The plot thickens at this point because the manager of the restaurant quietly asked the man to park his car correctly. He arrogantly replied: “I don’t want some jerk (Did he mean me?) hitting my brand new car. Besides, your food in this place is awful.” (Colorful language edited.) The manager smiled and offered to refund his money. The man continued his cursing, snatched the refund and left in a huff.
Unfortunately, the rude guy was accompanied by three young teenagers who were watching and giggling. When told to leave they crammed the rest of the ‘awful’ food in their mouths while laughing about the way their father tough-talked a restaurant manager and received a free meal.
Later the manager said to me: “I don’t get upset when people are rude. It’s my job to deal with all kinds of customers.
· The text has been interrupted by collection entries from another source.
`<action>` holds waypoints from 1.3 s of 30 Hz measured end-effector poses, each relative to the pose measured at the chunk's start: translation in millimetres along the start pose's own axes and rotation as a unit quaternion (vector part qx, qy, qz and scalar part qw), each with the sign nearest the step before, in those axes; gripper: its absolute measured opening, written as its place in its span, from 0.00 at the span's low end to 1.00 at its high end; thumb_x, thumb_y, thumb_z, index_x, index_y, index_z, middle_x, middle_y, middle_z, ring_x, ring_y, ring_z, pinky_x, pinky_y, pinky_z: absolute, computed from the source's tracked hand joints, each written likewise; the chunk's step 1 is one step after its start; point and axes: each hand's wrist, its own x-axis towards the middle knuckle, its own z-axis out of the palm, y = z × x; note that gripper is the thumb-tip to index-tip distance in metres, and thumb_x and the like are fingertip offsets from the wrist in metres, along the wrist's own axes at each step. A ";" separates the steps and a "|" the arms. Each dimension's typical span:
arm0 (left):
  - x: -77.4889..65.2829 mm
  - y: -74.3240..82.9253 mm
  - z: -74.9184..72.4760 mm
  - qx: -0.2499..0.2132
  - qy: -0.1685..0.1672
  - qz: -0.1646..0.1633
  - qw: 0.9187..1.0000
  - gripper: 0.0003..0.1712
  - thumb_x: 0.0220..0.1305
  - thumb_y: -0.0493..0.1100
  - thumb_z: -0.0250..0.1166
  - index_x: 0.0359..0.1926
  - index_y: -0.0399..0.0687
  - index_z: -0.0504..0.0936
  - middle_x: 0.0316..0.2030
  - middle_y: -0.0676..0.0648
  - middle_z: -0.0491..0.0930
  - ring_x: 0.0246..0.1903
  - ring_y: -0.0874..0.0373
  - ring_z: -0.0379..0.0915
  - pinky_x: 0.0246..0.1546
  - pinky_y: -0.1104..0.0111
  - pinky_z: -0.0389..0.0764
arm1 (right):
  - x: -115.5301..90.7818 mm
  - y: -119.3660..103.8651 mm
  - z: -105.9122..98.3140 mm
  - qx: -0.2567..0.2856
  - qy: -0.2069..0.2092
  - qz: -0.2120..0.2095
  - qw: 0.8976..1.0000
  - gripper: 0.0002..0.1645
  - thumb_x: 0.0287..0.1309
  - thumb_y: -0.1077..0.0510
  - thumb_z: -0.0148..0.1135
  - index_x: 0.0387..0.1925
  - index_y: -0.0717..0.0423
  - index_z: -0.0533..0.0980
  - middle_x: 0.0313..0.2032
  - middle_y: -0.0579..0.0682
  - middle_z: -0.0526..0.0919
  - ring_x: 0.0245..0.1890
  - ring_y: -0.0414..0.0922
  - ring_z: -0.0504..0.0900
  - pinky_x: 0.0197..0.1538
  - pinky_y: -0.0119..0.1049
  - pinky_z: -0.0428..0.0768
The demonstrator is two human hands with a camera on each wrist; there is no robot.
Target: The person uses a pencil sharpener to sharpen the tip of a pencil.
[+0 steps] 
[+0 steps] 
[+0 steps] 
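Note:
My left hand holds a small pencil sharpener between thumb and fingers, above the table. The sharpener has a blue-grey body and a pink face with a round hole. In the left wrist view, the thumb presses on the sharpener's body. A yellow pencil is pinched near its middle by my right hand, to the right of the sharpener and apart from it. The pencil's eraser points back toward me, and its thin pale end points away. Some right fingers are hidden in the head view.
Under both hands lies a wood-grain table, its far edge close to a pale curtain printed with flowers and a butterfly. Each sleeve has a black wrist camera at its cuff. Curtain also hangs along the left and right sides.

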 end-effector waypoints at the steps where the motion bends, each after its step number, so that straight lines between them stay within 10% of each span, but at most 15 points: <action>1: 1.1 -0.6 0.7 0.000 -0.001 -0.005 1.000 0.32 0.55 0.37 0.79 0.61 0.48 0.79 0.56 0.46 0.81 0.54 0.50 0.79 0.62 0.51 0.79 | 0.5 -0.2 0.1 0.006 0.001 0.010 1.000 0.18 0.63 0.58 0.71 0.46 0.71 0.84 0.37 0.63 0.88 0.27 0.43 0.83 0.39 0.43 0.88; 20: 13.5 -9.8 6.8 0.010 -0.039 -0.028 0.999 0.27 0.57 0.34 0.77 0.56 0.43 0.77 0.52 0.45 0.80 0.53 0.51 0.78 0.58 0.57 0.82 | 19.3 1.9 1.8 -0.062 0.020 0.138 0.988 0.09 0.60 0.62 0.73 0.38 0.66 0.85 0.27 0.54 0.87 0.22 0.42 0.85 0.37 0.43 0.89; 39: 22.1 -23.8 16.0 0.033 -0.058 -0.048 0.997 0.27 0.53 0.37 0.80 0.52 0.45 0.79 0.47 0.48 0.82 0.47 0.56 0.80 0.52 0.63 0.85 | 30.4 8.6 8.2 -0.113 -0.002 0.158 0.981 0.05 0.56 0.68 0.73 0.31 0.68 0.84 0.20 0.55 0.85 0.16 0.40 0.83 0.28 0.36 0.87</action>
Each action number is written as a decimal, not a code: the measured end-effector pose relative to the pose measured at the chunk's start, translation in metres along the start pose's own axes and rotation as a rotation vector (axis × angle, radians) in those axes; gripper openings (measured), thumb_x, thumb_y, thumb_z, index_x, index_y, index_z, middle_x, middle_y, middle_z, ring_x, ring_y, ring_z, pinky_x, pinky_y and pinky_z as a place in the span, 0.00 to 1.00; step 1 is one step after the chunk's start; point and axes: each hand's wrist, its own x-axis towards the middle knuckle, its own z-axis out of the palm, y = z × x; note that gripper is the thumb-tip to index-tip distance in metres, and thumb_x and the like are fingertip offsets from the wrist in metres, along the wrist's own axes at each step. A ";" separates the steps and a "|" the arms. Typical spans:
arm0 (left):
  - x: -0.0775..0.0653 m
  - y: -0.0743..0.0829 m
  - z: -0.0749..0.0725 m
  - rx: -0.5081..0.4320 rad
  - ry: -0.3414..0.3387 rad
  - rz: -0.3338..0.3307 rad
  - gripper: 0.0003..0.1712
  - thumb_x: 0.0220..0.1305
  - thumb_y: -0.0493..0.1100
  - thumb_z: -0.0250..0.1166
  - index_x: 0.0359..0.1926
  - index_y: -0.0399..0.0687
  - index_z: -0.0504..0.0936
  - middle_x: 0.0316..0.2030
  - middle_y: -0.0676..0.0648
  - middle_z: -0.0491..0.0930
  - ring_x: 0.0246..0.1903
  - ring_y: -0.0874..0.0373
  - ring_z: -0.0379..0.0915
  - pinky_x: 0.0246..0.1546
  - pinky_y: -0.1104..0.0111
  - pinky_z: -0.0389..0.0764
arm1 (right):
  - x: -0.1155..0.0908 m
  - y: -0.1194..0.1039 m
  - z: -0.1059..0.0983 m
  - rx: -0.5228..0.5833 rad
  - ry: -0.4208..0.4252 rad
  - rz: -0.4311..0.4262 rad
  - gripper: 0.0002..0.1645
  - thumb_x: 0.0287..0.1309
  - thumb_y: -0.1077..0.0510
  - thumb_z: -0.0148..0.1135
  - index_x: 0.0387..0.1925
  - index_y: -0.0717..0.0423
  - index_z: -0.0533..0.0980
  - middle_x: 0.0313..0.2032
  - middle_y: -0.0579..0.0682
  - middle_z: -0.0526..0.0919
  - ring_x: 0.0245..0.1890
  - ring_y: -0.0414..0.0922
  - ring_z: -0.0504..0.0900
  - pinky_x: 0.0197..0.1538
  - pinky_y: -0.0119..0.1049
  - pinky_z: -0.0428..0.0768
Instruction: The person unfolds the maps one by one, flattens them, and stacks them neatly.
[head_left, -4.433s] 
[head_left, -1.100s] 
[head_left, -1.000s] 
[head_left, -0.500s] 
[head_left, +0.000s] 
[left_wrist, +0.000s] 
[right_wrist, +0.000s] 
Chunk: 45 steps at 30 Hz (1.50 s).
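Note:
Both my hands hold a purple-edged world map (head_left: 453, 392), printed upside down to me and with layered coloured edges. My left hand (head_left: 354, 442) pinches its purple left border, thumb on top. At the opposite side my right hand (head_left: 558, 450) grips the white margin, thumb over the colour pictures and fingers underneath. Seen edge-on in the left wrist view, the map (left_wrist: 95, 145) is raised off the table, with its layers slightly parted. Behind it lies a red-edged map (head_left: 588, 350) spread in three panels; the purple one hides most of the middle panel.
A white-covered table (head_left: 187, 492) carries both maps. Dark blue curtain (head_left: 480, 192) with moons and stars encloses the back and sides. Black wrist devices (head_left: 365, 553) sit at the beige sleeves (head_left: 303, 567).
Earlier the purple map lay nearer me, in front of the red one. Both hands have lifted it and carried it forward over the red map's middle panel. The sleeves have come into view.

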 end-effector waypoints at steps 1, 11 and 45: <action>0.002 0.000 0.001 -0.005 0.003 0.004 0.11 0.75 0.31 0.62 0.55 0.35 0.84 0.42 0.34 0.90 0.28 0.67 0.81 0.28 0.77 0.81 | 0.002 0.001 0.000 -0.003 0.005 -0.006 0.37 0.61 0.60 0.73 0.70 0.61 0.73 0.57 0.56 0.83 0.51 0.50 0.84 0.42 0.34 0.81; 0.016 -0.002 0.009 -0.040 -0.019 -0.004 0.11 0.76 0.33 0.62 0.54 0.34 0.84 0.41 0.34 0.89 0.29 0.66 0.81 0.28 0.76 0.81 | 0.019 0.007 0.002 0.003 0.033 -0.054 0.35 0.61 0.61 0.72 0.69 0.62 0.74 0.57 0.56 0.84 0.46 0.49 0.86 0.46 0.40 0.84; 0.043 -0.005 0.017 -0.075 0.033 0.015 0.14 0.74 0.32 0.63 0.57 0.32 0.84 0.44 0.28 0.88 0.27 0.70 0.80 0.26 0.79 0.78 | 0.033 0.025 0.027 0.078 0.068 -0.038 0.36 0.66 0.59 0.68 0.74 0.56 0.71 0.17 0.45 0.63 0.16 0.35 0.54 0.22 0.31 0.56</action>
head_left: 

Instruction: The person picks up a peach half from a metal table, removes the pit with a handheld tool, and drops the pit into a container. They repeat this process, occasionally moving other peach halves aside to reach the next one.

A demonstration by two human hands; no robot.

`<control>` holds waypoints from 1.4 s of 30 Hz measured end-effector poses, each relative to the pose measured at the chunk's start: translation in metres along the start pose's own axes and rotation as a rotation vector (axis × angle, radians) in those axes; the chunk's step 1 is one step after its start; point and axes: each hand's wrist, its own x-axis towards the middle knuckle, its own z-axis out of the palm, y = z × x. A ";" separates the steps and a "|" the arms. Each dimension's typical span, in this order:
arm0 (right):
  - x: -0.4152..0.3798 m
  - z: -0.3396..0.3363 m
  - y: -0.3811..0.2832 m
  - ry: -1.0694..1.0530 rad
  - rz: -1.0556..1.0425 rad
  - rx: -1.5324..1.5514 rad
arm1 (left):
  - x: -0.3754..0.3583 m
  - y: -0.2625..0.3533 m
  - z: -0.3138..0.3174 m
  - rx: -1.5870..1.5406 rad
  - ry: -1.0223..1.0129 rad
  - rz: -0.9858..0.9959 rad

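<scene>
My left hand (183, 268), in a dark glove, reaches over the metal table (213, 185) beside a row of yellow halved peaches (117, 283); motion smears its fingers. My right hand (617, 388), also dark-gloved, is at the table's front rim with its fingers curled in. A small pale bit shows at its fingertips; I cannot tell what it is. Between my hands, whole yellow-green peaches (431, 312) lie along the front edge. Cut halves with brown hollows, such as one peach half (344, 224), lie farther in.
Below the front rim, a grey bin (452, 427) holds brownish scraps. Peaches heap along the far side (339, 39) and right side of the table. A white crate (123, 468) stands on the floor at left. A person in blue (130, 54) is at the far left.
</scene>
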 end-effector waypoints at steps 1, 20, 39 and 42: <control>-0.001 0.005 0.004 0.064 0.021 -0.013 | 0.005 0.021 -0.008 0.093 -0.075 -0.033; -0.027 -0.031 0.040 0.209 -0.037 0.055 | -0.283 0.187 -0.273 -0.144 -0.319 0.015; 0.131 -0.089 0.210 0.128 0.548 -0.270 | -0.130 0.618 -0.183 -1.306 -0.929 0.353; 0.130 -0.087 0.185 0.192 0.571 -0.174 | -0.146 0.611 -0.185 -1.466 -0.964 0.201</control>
As a grandfather, however, I cringe to think what lesson the children received from their father’s intimidation tactics. They will likely learn how to treat others from him.”
This is not an isolated incident.
“Nasty Drivers, Irate Parents, a ‘National Problem” was the title of an article in USA Today. A survey revealed the level of rudeness in this country has risen dramatically. Examples include: “Yapping away on a cell phone in public places, weaving in and out of traffic – at 60 mph. and obnoxious behavior by parents watching their children’s sporting events.”
We as adults have great influence on our children’s behavior. The real question is: Will our influence lead children on the right or the wrong path?
I would ask the father: “what did you teach your children? Do you want them to act like you?”
· If you want to get anywhere in this world you do it by rudeness and intimidation?
· I now own a new car so everyone should treat me special?”
· Managers aren’t normal people with real feelings so talk to them accordingly?
One reaction to this story would be to laugh at the rude guy with the new car and go on your way. Yet, how many times have you been rude when good manners could have been your godly witness? How often have you allowed others to be rude without saying anything? “We ought to be vigilantes for kindness and consideration,”
Remember the kids who are sitting at another table whose eyes are upon you. What kind of object lesson will you provide for them to imitate: Kindness or Rudeness? “Teach your children to choose the right path and when they are older, they will remain upon it.”